** INFORMATION GIVEN follows **

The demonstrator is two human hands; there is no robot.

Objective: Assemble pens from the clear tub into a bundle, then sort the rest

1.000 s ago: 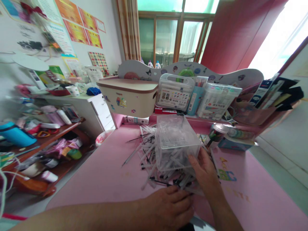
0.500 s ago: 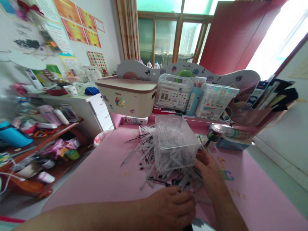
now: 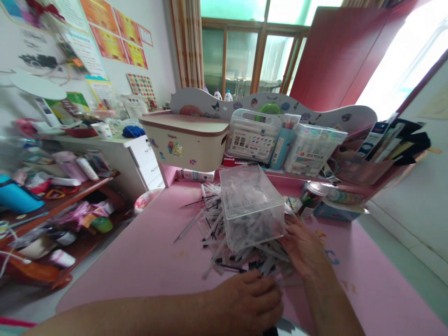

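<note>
A clear plastic box (image 3: 252,210) sits tilted on a heap of thin white pen parts (image 3: 213,233) with black tips, on the pink desk. My right hand (image 3: 303,245) grips the box at its lower right corner, thumb and fingers at the edge. My left hand (image 3: 250,301) lies in front of the heap, palm down, with curled fingers close to the nearest pen parts. What those fingers hold, if anything, is hidden. A dark object and a pale surface show in part below the left hand.
Behind the heap, a shelf carries a lidded beige bin (image 3: 185,142), a marker case (image 3: 254,135), and another clear marker box (image 3: 315,149). A can (image 3: 313,193) and a blue box (image 3: 338,210) stand at the right. Cluttered shelves (image 3: 63,205) are at the left.
The clear box has shifted slightly left and tilted more, with my right hand following at its corner. My left hand has barely moved.
</note>
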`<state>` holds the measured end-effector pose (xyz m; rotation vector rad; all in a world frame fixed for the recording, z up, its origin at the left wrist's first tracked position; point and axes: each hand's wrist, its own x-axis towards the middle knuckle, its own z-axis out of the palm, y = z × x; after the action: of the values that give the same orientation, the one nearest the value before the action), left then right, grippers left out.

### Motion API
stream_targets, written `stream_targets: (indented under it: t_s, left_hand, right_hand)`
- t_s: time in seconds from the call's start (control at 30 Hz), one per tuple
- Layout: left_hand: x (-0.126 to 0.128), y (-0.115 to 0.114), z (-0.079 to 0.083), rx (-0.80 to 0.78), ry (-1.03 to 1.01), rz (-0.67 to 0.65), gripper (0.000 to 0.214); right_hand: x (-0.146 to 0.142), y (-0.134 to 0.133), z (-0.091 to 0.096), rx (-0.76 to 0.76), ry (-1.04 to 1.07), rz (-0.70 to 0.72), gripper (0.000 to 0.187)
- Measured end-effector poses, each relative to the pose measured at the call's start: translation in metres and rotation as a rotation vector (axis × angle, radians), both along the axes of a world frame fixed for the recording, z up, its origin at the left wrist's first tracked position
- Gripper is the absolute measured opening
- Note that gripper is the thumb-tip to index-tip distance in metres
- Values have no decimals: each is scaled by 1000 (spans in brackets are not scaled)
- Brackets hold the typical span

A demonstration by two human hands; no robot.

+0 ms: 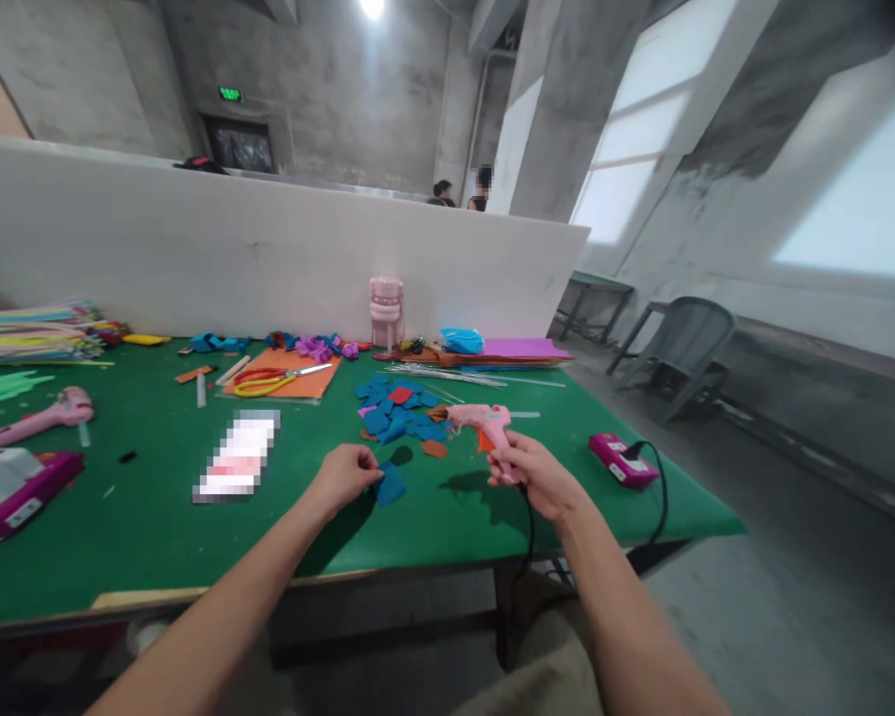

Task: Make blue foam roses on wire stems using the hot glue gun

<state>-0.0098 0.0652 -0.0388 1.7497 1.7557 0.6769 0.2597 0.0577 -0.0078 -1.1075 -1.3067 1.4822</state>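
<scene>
My right hand (pixel 528 469) is wrapped round the handle of a pink hot glue gun (pixel 484 418) with an orange trigger. The gun's nozzle points left, and a clear glue stick (pixel 524 414) juts from its back. My left hand (pixel 345 475) is closed in a pinch at the edge of a blue cut piece (pixel 392 484), low over the table; its material is hard to tell. Just beyond both hands lies a loose pile of blue cut pieces (pixel 395 428), with a red piece (pixel 401 396) on it and a brown piece (pixel 434 449) beside it.
On the green table (pixel 298 537) lie scissors (pixel 268 380) on an orange sheet (pixel 313 386), thin sticks (pixel 454 375) and a second glue gun (pixel 37 418). A magenta power strip (pixel 621 460) sits right. A pink tumbler (pixel 386 313) stands before the white partition (pixel 283 249).
</scene>
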Motion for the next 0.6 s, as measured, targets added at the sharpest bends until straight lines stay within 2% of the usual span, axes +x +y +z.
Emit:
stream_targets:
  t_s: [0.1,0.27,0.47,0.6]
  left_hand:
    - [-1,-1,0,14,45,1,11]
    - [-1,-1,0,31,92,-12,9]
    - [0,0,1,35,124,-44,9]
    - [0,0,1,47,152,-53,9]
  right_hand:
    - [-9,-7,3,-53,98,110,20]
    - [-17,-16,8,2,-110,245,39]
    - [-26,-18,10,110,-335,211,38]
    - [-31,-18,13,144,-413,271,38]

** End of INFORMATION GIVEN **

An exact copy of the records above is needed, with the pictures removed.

The demonstrator is two human hands; there is no robot.

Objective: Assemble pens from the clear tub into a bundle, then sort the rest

1.000 s ago: 
0.500 s ago: 
now: 

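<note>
A clear plastic box (image 3: 252,210) sits tilted on a heap of thin white pen parts (image 3: 213,233) with black tips, on the pink desk. My right hand (image 3: 303,245) grips the box at its lower right corner, thumb and fingers at the edge. My left hand (image 3: 250,301) lies in front of the heap, palm down, with curled fingers close to the nearest pen parts. What those fingers hold, if anything, is hidden. A dark object and a pale surface show in part below the left hand.
Behind the heap, a shelf carries a lidded beige bin (image 3: 185,142), a marker case (image 3: 254,135), and another clear marker box (image 3: 315,149). A can (image 3: 313,193) and a blue box (image 3: 338,210) stand at the right. Cluttered shelves (image 3: 63,205) are at the left.
The clear box has shifted slightly left and tilted more, with my right hand following at its corner. My left hand has barely moved.
</note>
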`<state>` holds the measured end-effector pose (xyz m; rotation vector rad; all in a world frame fixed for the recording, z up, its origin at the left wrist's first tracked position; point and axes: each hand's wrist, its own x-axis towards the middle knuckle, its own z-axis out of the palm, y = z × x; after the action: of the values that give the same orientation, the one nearest the value before the action), left then right, grippers left out.

### Motion API
stream_targets, written `stream_targets: (indented under it: t_s, left_hand, right_hand)`
- t_s: time in seconds from the call's start (control at 30 Hz), one per tuple
- Layout: left_hand: x (-0.126 to 0.128), y (-0.115 to 0.114), z (-0.079 to 0.083), rx (-0.80 to 0.78), ry (-1.03 to 1.01), rz (-0.67 to 0.65), gripper (0.000 to 0.214); right_hand: x (-0.146 to 0.142), y (-0.134 to 0.133), z (-0.091 to 0.096), rx (-0.76 to 0.76), ry (-1.04 to 1.07), rz (-0.70 to 0.72), gripper (0.000 to 0.187)
- Measured end-effector poses, each relative to the pose measured at the call's start: translation in metres and rotation as a rotation vector (axis × angle, radians), both along the axes of a world frame fixed for the recording, z up, its origin at the left wrist's first tracked position
- Gripper is the absolute measured opening
- Note that gripper is the thumb-tip to index-tip distance in metres
- Values have no decimals: each is scaled by 1000 (spans in brackets are not scaled)
- Brackets hold the typical span

A demonstration by two human hands; no robot.

+0 ms: 

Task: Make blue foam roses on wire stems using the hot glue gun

<state>-0.0098 0.0652 -0.0388 1.7497 1.7557 0.6769 0.2597 0.0577 -0.0078 -1.1075 -1.3067 1.4822</state>
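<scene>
My right hand (pixel 528 469) is wrapped round the handle of a pink hot glue gun (pixel 484 418) with an orange trigger. The gun's nozzle points left, and a clear glue stick (pixel 524 414) juts from its back. My left hand (pixel 345 475) is closed in a pinch at the edge of a blue cut piece (pixel 392 484), low over the table; its material is hard to tell. Just beyond both hands lies a loose pile of blue cut pieces (pixel 395 428), with a red piece (pixel 401 396) on it and a brown piece (pixel 434 449) beside it.
On the green table (pixel 298 537) lie scissors (pixel 268 380) on an orange sheet (pixel 313 386), thin sticks (pixel 454 375) and a second glue gun (pixel 37 418). A magenta power strip (pixel 621 460) sits right. A pink tumbler (pixel 386 313) stands before the white partition (pixel 283 249).
</scene>
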Motion for the next 0.6 s, as measured, targets added at the sharpest bends until straight lines stay within 2% of the usual span, axes +x +y +z.
Emit:
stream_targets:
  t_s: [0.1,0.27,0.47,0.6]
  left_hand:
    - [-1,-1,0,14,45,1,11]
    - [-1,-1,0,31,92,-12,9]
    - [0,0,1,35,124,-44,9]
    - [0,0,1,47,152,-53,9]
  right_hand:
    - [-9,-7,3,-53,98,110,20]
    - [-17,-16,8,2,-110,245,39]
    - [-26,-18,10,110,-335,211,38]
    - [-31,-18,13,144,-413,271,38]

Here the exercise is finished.